Massacre against indigenous people continues

Hunting against Mayan and Miskito indigenous people continued in 2021. Settler attacks, although less frequent compared to reports in 2020, killed at least 12 people between January and October 2021.

CONFIDENTIAL registered three complaints of settler attacks against indigenous Mayangnas and Miskitos that have occurred in 2021, thus confirming that the affected areas were Wilus, Kiwakumbai and Kimakwas, all located in the Sauni As territory, within the Bosawás Biosphere Reserve.
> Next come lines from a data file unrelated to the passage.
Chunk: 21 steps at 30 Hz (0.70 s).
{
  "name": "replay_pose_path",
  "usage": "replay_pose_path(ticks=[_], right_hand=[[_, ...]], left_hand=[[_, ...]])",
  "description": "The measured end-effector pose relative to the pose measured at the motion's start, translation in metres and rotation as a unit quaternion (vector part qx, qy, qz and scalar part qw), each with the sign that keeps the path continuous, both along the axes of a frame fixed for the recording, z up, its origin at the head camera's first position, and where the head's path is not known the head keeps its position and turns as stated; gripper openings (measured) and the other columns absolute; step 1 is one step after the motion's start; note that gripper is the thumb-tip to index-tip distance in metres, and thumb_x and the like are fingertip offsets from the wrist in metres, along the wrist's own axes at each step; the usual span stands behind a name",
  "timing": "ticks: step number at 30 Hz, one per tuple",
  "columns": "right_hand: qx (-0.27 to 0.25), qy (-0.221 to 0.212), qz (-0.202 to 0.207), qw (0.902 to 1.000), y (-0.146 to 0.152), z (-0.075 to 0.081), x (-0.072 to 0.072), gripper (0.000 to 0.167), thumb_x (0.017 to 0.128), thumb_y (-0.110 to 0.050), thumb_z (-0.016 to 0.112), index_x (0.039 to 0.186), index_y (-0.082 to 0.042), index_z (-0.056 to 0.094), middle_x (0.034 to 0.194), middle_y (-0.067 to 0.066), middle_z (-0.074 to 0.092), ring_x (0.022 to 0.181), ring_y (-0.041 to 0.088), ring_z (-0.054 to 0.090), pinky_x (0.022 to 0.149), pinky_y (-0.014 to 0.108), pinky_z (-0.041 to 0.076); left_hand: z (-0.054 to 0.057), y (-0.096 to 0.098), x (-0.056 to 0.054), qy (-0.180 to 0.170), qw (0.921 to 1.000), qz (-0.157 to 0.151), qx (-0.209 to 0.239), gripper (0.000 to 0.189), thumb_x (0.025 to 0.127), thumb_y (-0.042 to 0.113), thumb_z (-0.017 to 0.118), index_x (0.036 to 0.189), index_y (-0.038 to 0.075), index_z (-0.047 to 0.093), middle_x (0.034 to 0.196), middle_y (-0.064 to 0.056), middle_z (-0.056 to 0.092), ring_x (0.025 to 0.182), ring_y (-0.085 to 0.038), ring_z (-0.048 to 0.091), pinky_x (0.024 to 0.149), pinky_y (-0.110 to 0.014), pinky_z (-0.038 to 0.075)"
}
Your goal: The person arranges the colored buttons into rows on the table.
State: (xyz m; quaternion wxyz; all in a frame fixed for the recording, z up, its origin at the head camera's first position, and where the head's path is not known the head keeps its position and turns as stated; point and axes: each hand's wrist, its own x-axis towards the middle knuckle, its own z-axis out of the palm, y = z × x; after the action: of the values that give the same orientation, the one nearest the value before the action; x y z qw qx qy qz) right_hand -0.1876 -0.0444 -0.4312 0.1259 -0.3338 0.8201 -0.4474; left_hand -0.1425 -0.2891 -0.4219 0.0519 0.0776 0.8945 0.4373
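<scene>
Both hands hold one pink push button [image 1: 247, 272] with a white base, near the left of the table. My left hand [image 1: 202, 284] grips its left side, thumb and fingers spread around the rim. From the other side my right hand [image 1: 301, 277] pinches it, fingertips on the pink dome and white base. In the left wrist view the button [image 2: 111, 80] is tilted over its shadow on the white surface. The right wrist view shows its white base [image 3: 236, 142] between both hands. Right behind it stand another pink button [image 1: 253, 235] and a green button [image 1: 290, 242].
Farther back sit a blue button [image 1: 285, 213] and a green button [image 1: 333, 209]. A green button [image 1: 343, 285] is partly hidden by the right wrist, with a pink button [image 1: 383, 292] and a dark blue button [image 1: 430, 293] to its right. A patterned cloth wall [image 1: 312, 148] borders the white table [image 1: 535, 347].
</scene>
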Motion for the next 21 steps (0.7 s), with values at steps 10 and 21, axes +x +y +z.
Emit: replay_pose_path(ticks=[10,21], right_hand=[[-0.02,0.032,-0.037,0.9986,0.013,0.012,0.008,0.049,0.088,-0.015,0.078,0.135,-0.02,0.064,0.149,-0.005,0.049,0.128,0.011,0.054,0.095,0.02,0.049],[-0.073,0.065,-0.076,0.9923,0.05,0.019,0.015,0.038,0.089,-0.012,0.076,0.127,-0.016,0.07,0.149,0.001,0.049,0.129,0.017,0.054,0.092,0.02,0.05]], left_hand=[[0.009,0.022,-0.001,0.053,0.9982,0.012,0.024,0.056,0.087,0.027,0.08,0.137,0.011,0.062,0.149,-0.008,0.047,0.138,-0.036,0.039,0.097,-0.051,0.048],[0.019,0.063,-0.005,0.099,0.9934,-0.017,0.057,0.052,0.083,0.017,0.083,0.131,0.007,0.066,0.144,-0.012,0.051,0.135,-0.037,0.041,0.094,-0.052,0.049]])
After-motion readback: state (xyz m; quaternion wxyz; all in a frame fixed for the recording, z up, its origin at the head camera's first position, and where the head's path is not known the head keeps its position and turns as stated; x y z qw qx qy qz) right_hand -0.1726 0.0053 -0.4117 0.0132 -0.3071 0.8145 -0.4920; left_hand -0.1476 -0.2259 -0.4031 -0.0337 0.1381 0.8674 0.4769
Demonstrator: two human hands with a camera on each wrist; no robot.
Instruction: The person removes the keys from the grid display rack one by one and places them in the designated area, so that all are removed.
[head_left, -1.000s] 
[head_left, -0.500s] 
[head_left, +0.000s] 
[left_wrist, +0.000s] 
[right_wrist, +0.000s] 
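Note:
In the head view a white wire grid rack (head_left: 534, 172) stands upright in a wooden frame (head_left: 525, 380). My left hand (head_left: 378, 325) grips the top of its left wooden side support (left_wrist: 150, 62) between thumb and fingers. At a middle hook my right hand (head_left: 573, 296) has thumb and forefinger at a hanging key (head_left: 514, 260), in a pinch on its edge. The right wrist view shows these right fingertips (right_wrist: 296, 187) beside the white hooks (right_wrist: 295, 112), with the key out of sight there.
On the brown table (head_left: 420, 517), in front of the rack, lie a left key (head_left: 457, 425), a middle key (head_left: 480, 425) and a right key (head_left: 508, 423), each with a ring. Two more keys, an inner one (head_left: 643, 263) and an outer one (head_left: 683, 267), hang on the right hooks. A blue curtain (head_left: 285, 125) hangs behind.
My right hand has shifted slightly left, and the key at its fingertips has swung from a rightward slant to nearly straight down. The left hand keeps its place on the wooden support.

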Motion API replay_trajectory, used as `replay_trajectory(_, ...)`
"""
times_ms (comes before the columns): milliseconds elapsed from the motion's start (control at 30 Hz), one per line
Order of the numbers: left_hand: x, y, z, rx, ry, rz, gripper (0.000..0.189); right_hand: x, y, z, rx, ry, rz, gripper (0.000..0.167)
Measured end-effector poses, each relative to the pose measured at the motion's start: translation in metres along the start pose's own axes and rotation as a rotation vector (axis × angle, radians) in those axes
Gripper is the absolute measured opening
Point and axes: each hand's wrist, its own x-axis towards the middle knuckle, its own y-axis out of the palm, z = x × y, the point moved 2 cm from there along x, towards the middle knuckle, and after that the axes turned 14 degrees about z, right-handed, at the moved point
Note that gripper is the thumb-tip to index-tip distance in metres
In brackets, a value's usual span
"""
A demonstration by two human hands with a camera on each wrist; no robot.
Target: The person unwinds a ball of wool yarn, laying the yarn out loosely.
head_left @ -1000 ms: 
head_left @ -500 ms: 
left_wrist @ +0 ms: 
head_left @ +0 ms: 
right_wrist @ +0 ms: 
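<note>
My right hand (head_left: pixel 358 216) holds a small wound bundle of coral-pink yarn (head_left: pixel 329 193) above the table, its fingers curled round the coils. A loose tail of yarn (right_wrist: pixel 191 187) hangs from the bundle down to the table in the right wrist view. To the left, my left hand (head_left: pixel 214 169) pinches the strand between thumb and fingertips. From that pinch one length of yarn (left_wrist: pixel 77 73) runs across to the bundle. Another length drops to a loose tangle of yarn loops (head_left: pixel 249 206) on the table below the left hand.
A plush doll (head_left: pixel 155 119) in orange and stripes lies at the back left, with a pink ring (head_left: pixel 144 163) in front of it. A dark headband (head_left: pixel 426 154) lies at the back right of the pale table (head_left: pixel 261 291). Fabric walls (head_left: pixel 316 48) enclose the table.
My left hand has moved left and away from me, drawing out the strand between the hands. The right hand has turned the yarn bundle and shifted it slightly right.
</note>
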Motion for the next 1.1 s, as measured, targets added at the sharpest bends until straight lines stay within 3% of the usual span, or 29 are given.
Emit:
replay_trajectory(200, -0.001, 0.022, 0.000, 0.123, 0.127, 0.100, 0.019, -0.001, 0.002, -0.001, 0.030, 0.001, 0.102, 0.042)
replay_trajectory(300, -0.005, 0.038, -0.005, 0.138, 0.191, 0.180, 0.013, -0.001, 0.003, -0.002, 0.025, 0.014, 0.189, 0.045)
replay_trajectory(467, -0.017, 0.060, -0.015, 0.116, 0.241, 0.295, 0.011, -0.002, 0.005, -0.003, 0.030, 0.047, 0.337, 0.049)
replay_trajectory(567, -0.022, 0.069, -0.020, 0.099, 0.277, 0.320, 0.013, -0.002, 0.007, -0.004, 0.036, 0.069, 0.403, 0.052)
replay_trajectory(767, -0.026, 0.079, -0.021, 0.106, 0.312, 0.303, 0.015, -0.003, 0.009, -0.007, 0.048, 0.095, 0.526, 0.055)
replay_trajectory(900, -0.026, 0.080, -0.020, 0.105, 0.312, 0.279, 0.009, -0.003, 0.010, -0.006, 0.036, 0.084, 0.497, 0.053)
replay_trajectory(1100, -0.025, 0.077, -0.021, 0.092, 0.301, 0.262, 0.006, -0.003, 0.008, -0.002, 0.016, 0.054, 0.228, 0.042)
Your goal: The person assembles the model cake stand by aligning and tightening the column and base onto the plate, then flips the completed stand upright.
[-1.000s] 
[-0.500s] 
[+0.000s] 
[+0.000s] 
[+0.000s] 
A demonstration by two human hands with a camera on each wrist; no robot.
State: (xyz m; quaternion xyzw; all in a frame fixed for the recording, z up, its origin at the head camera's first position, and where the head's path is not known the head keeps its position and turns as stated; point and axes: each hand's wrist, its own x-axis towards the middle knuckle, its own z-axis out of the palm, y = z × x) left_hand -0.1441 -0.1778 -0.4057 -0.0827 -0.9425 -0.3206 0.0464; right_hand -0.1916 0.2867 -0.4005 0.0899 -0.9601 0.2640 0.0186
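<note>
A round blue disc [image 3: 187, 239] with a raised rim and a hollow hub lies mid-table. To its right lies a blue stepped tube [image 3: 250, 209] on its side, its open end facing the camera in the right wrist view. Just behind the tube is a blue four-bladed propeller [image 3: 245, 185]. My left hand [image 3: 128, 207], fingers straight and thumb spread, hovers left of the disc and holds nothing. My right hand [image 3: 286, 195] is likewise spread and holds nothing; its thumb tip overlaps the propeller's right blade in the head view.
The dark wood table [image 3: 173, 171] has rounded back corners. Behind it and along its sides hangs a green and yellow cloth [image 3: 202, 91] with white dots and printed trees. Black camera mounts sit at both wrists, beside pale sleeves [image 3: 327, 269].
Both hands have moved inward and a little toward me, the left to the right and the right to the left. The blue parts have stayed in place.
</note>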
An analysis of data from CONFIDENTIALBased on the reports of attacks in recent years, it verifies that, from April 2018 to October 2021, the invasions of settlers increased and left a balance of at least 27 indigenous Miskito and Mayangnas murdered, without it being known so far. the arrest or conviction of those responsible.

Closure of organizations

The Ortega regime, with the vote of the Sandinista deputies and their allies, have outlawed approximately fifty Nicaraguan Oenegés so far this year, adding 58 organizations canceled since 2018.

During this year the Ministry of the Interior has canceled the registrations and perpetual numbers of three US and three European NGOs. The projects of the closed organizations, including medical and women’s, benefited thousands of people throughout the country.

“There is an eagerness to disappear the work of organized civil society. It is a disastrous year because the rights of dozens of people have been violated and hundreds of project beneficiaries throughout the country have been harmed ”, affirms the defender, Gonzalo Carrión.

For Carrión there is no way for Ortega to remain in power “if it is not by force of arms, because he does not have popular support and that was demonstrated in the electoral farce that the majority of the people did not attend.”